Journal paper submission practices to improve review quality and reduce delay
In my experience as both and author and an editor, the number one thing to reduce the review time of a paper is picking the right journal:
- A paper well-aligned for a community is likely to get reviewed more quickly than one that is dubiously aligned.
- Even amongst good journals, some operate much more quickly than others. For ones that show: "received, revised, accepted" dates in addition to publication, you can check this directly in their archives.
Beyond that, the next big barrier is finding reviewers and getting them to return reviews on time. Recommend a couple of people who would be fast and enthusiastic reviewers --- but also leave off some obvious choices. Editors will take some recommendations (and if they're good folks who return reviews quickly, that helps a lot). They will also typically want the majority of reviewers invited to not be your buddies that you recommended, so only recommend a few and leave off people they are likely to think of on their own.

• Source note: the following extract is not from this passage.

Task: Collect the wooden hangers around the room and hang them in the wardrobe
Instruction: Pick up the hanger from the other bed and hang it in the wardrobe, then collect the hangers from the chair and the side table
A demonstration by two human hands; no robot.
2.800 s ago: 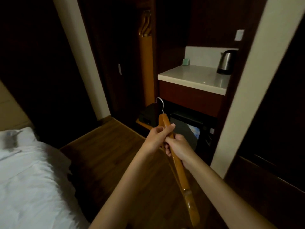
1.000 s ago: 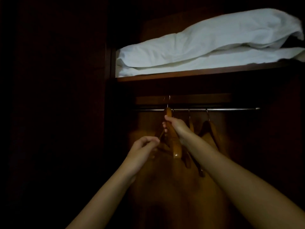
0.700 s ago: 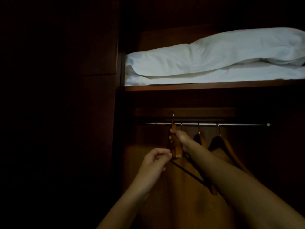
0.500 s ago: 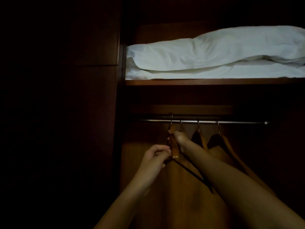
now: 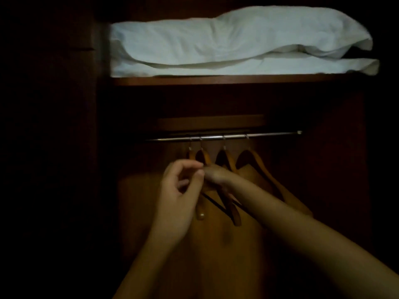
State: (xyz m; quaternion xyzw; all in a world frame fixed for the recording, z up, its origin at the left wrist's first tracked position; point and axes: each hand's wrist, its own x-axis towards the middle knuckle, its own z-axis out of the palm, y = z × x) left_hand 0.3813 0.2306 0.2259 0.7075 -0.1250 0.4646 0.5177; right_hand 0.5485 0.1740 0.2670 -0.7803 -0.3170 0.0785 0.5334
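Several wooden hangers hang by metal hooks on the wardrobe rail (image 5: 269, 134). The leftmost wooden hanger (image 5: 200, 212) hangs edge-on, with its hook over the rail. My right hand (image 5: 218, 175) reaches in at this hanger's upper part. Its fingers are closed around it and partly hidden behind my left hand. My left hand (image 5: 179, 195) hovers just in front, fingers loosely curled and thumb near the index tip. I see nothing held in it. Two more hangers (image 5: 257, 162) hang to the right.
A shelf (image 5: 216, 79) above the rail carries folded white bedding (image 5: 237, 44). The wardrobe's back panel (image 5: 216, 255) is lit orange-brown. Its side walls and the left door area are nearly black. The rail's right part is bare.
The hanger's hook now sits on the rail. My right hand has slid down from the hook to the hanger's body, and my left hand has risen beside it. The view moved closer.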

Finally, papers that are easier and more pleasant to read get faster reviews as well. Pay close attention to the flow of your narrative and the ease of grasping key points from skimming through and looking at the figures. Good reviewers will read the whole thing, of course, but if you make it easy for them to organize their mental framework, it will go much better and faster and you'll be less likely to get misunderstandings.
I'd like to add one item to jakebeal's answer: Keep the paper concise, including only what really needs to be in there. Concise papers make life much easier for reviewers, handling editors and readers.
By concise, I mean make the paper as short as you can make it, but no shorter. Ask yourself if you really need that extra parametric plot or table.
Push other material to Appendices (often useful in math-heavy theory papers) or Supplementary Material (often useful to describe minutiae of experimental procedures), or even keep it off altogether.
Avoid wordiness; it makes reviewers -and handling editors- weary.